[Task statement] Make an exact copy of the listing below. Pictures stay out of it.
*** Dataset extract ***
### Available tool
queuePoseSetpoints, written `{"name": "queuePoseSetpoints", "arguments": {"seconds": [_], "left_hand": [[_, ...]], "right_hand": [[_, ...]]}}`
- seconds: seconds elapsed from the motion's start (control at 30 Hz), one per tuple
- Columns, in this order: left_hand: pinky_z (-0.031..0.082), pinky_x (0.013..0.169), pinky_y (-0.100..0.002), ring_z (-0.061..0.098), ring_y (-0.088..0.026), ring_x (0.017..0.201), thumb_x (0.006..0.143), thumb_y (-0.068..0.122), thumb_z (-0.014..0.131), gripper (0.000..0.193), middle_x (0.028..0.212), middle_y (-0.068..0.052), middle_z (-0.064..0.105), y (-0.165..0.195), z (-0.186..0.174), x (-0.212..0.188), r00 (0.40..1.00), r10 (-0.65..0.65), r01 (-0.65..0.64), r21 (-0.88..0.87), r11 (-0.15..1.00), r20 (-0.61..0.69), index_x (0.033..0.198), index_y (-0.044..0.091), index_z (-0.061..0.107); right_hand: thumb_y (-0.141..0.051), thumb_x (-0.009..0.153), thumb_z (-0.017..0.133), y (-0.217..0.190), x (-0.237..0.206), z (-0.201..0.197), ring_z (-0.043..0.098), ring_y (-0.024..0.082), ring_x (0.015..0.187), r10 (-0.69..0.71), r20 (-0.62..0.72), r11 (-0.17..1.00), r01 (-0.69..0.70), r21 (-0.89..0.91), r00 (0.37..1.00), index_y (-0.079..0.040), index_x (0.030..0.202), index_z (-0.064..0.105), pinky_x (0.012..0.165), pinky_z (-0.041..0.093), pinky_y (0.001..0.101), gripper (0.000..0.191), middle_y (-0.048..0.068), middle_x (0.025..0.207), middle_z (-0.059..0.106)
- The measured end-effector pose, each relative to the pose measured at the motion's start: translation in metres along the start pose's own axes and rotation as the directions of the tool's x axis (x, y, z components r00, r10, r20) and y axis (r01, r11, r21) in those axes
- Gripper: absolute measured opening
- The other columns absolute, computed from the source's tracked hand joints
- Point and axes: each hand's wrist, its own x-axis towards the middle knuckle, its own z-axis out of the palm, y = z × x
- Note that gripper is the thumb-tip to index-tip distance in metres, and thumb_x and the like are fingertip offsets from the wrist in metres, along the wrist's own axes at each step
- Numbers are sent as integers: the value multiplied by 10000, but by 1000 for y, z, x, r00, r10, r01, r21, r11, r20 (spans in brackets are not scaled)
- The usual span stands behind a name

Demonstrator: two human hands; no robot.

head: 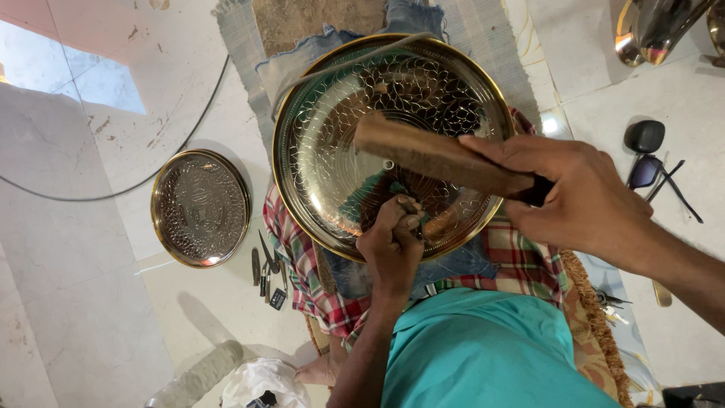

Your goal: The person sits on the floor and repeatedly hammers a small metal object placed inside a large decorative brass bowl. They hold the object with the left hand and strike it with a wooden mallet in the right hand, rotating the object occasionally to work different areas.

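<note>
Pale marble floor (91, 249) all around, with a dark cable (151, 170) curving across it, and we're looking straight down from the head camera. Centre stage is a large brass plate (317, 162) with a gold rim, its face covered in engraved leaf patterns, resting on the person's lap over a red checked cloth (302, 264). Left hand (391, 245) is clenched tight around a small chisel (411, 205), tip pressed to the plate's lower half. Right hand (581, 196) grips a wooden mallet block (438, 155) by its dark end, the block hovering across the plate just above the chisel. Off to the left, a smaller engraved plate (200, 208) lies flat on the floor, with a cluster of small tools (268, 272) just beside it. Sunglasses (649, 170) sit at the right.
</note>
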Motion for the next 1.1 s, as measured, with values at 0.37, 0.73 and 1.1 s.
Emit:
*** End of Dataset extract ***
[Answer space]
### Available tool
queuePoseSetpoints, written `{"name": "queuePoseSetpoints", "arguments": {"seconds": [_], "left_hand": [[_, ...]], "right_hand": [[_, ...]]}}`
- seconds: seconds elapsed from the motion's start (control at 30 Hz), one per tuple
- Columns, in this order: left_hand: pinky_z (-0.031..0.082), pinky_x (0.013..0.169), pinky_y (-0.100..0.002), ring_z (-0.061..0.098), ring_y (-0.088..0.026), ring_x (0.017..0.201), thumb_x (0.006..0.143), thumb_y (-0.068..0.122), thumb_z (-0.014..0.131), gripper (0.000..0.193), middle_x (0.028..0.212), middle_y (-0.068..0.052), middle_z (-0.064..0.105), y (-0.165..0.195), z (-0.186..0.174), x (-0.212..0.188), r00 (0.40..1.00), r10 (-0.65..0.65), r01 (-0.65..0.64), r21 (-0.88..0.87), r11 (-0.15..1.00), r20 (-0.61..0.69), index_x (0.033..0.198), index_y (-0.044..0.091), index_z (-0.061..0.107); right_hand: thumb_y (-0.141..0.051), thumb_x (-0.009..0.153), thumb_z (-0.017..0.133), y (-0.217..0.190), x (-0.237..0.206), z (-0.201..0.197), ring_z (-0.043..0.098), ring_y (-0.024..0.082), ring_x (0.015..0.187), r10 (-0.69..0.71), r20 (-0.62..0.72), r11 (-0.17..1.00), r01 (-0.69..0.70), r21 (-0.89..0.91), r00 (0.37..1.00), index_y (-0.079..0.040), index_x (0.030..0.202), index_z (-0.064..0.105), pinky_x (0.012..0.165), pinky_z (-0.041..0.093), pinky_y (0.001..0.101), gripper (0.000..0.191), middle_y (-0.048..0.068), middle_x (0.025..0.207), middle_z (-0.059..0.106)
- The measured end-effector pose, each relative to the pose measured at the motion's start: translation in metres along the start pose's own axes and rotation as the directions of the tool's x axis (x, y, z components r00, r10, r20) and y axis (r01, r11, r21) in those axes
- Gripper: absolute measured opening
- The other columns absolute, computed from the source's tracked hand joints
- Point and axes: each hand's wrist, its own x-axis towards the middle knuckle, its own z-axis out of the palm, y = z × x
- Note that gripper is the thumb-tip to index-tip distance in metres, and thumb_x and the like are fingertip offsets from the wrist in metres, along the wrist's own axes at each step
- Numbers are sent as integers: the value multiplied by 10000, but by 1000 for y, z, x, r00, r10, r01, r21, r11, r20 (spans in brackets are not scaled)
- The usual span stands behind a name

Demonstrator: two human hands; no robot.

head: 

Your goal: The person sits on the floor and repeatedly hammers a small metal object placed inside a large decorative brass bowl. They hold the object with the left hand and strike it with a wooden mallet in the right hand, rotating the object occasionally to work different areas.

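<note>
Pale marble floor (91, 249) all around, with a dark cable (151, 170) curving across it, and we're looking straight down from the head camera. Centre stage is a large brass plate (317, 162) with a gold rim, its face covered in engraved leaf patterns, resting on the person's lap over a red checked cloth (302, 264). Left hand (391, 245) is clenched tight around a small chisel (411, 205), tip pressed to the plate's lower half. Right hand (581, 196) grips a wooden mallet block (438, 155) by its dark end, the block hovering across the plate just above the chisel. Off to the left, a smaller engraved plate (200, 208) lies flat on the floor, with a cluster of small tools (268, 272) just beside it. Sunglasses (649, 170) sit at the right.
</note>
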Motion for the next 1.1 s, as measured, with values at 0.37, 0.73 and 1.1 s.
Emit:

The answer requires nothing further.